Not quite fit for "Downton"-level frenzy, this BBC co-production has a more languid appeal and at least one unmissable performance in its slow march from the gardens and boudoirs of British society to the bloody trenches of the Great War.

Directed by Susanna White ("Generation Kill") and written by Tom Stoppard from Ford Madox Ford's novels, the show stars Benedict Cumberbatch ("Sherlock") as Christopher Tietjens, an aristocratic government statistician committed to upholding fast-fading notions of honor, duty, God and country.

Married to the cruel, promiscuous Sylvia (Rebecca Hall, the unmissable one), Tietjens pines for the young suffragette Valentine (Adelaide Clemens) with whom he once shared a near-kiss on a misty morning.

Whether fighting for an ideal England that he believes is history or enduring the reputation of a cuckold, Tietjens perfectly embodies Ford's long-suffering good soldier.

"I stand for monogamy," he pronounces at one point. "Monogamy and chastity."

Neither of which is nearly as entertaining as the captivating Sylvia, who energizes "Parade's End" with every sneer, barb and knife twist.

"He's making corrections in the 'Encyclopedia Britannica!'" she scoffs, after tossing a plate to startle her doodling husband. "If I'd killed him no jury would convict!"
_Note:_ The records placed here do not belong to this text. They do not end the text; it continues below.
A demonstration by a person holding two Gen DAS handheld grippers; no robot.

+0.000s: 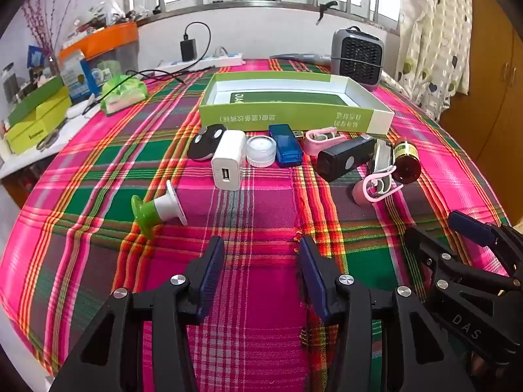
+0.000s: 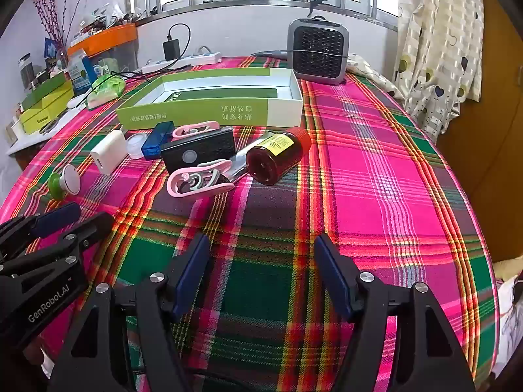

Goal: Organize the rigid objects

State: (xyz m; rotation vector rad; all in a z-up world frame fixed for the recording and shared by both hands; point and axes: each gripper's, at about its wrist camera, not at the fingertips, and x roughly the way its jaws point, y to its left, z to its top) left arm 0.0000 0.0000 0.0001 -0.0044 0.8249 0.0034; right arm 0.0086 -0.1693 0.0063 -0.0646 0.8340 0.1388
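Plaid cloth (image 1: pixel 248 215) in pink and green covers the table beneath a barred window. Left gripper (image 1: pixel 261 261) hovers low over bare cloth, fingers apart, nothing between them. Right gripper (image 2: pixel 261 261) hovers alongside, fingers likewise spread and empty. Ahead of both, well apart from the fingertips, a row of small items lies in front of an open green box (image 1: pixel 294 119): white charger (image 1: pixel 227 161), blue USB stick (image 1: pixel 287 145), black case (image 1: pixel 343 158), brown bottle (image 2: pixel 278 156), pink clips (image 2: pixel 196 181).
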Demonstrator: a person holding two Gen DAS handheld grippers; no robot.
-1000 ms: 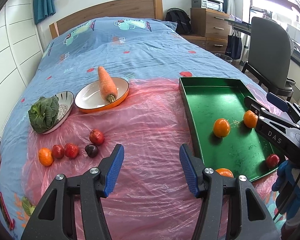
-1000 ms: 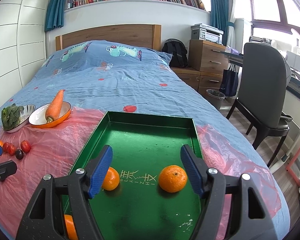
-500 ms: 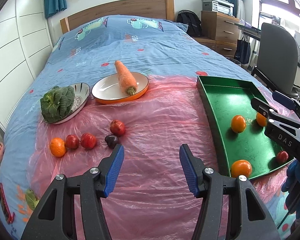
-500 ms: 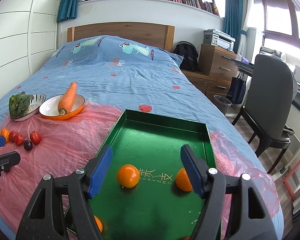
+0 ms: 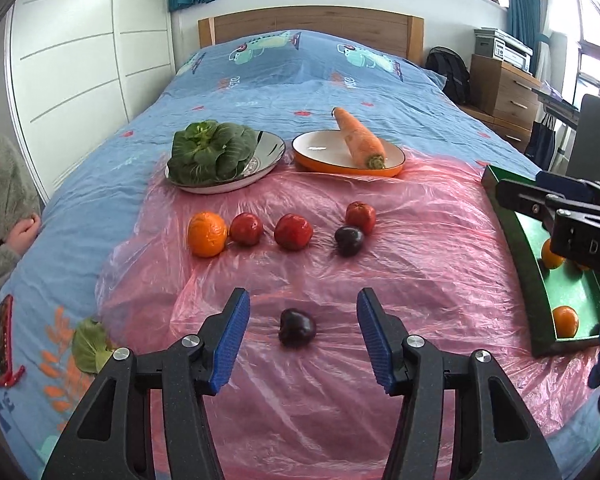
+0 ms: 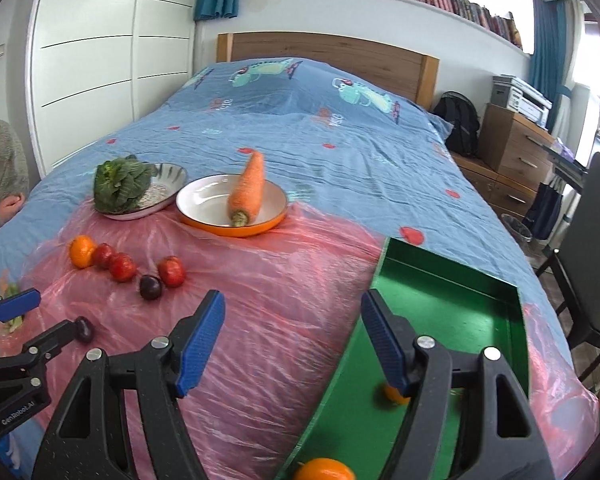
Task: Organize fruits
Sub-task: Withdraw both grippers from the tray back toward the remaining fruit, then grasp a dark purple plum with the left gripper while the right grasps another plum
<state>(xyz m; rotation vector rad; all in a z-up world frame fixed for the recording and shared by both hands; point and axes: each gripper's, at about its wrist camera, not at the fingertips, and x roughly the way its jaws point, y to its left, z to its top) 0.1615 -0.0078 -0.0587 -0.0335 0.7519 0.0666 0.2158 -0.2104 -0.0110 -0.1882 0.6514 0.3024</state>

Best known for her supporting role in "Vicky Cristina Barcelona," Hall is a marvel here, at once vicious and vulnerable. We're on her side from the first episode, when she casually dismisses her doting, possibly suicidal dolt of a lover.

"Oh Potty, I do hope you're not going to behave badly," she sighs. "I miss my husband. He's a block of wood, but it's like being with a grown-up man rather than trying to entertain a schoolboy.

"I say, you're not going to kill yourself, are you, Potty?"



"Parade's End" debuts at 9 p.m. Tuesday on HBO.